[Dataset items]
::::::::::

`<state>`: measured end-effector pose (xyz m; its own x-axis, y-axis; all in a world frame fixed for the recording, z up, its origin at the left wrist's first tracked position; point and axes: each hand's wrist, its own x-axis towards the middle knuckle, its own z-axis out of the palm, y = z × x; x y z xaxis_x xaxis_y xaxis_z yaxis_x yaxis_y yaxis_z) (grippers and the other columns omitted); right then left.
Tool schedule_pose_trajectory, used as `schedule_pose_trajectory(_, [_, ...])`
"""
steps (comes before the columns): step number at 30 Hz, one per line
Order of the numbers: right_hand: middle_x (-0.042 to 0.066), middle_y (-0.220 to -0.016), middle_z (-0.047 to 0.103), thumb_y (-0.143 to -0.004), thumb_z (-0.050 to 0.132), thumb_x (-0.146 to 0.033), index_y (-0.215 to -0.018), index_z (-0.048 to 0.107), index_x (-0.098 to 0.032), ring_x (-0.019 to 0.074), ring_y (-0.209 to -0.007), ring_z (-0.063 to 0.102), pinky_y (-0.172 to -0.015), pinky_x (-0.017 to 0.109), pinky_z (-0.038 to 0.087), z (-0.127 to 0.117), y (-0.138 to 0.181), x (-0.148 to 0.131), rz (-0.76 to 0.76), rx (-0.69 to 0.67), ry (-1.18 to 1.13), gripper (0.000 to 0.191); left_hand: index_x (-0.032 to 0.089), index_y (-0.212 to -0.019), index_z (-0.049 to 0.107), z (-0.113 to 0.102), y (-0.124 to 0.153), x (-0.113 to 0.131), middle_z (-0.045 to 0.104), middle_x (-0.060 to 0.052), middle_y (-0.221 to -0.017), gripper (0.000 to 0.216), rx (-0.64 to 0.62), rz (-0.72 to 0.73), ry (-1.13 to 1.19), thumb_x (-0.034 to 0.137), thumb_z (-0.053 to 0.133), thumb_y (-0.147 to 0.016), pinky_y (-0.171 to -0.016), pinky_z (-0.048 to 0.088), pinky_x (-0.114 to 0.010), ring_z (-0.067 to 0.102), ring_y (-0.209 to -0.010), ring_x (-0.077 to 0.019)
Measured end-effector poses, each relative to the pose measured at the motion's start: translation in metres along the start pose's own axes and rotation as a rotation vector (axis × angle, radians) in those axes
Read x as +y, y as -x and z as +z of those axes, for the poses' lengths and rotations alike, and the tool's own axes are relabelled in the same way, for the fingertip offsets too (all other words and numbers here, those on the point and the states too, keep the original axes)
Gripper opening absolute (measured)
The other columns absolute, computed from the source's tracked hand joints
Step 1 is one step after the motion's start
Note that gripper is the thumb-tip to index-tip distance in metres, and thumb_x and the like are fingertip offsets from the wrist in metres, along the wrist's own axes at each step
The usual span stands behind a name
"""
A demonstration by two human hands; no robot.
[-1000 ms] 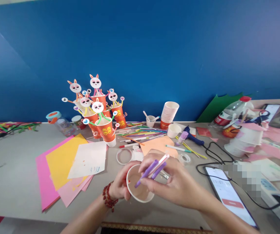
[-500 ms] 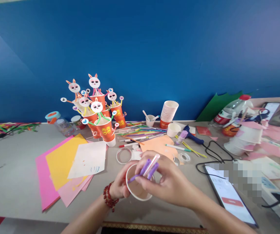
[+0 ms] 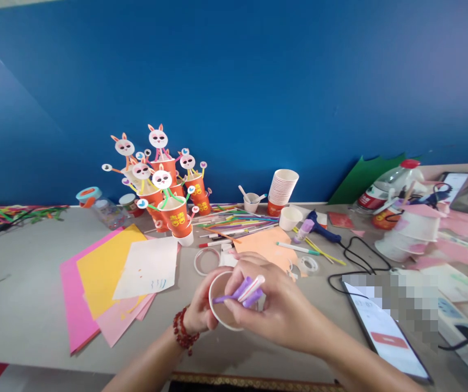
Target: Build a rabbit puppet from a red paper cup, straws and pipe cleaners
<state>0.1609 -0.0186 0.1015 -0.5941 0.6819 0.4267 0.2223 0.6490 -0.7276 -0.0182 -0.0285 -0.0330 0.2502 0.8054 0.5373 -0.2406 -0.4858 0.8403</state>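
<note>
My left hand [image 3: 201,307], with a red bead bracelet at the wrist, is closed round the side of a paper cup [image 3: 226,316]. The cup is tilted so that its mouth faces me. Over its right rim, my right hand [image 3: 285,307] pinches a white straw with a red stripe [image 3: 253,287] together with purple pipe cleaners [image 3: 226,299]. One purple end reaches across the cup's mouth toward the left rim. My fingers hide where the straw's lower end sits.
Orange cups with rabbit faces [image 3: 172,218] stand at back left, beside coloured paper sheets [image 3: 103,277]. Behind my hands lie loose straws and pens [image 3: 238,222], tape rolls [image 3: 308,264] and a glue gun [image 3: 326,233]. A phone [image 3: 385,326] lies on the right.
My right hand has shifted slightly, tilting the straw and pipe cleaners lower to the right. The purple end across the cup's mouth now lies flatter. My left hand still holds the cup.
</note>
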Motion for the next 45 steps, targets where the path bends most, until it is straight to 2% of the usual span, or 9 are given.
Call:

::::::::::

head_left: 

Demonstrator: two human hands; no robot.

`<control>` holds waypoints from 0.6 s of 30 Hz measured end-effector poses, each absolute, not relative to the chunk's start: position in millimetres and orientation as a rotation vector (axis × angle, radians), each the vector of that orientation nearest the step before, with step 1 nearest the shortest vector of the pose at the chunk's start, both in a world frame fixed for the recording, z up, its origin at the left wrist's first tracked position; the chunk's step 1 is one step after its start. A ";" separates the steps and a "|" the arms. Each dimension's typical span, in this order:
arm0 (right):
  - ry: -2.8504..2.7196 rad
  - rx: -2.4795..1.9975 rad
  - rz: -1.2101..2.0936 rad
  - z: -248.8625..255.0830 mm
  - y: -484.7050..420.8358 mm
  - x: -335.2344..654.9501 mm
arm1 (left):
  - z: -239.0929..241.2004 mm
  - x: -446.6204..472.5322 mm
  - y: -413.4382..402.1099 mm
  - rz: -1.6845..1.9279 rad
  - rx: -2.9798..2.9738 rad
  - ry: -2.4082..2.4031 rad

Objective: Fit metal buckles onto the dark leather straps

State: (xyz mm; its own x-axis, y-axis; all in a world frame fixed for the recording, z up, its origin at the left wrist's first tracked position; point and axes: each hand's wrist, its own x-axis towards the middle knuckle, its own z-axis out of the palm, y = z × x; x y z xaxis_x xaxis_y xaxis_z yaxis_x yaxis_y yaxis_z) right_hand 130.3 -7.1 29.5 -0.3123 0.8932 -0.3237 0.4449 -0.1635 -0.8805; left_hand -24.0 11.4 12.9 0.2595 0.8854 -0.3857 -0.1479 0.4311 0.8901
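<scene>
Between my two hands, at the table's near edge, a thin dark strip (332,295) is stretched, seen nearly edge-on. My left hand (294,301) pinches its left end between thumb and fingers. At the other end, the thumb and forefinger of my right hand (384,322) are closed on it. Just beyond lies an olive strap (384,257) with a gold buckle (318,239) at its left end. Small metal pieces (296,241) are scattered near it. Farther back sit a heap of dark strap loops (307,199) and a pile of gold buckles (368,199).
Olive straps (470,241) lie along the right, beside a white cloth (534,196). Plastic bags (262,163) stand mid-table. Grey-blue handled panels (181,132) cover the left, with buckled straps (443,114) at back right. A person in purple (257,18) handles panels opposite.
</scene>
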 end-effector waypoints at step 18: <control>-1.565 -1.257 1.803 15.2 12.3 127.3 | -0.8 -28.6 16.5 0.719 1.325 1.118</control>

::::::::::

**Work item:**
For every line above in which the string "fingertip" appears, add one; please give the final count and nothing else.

**Answer to this problem:**
2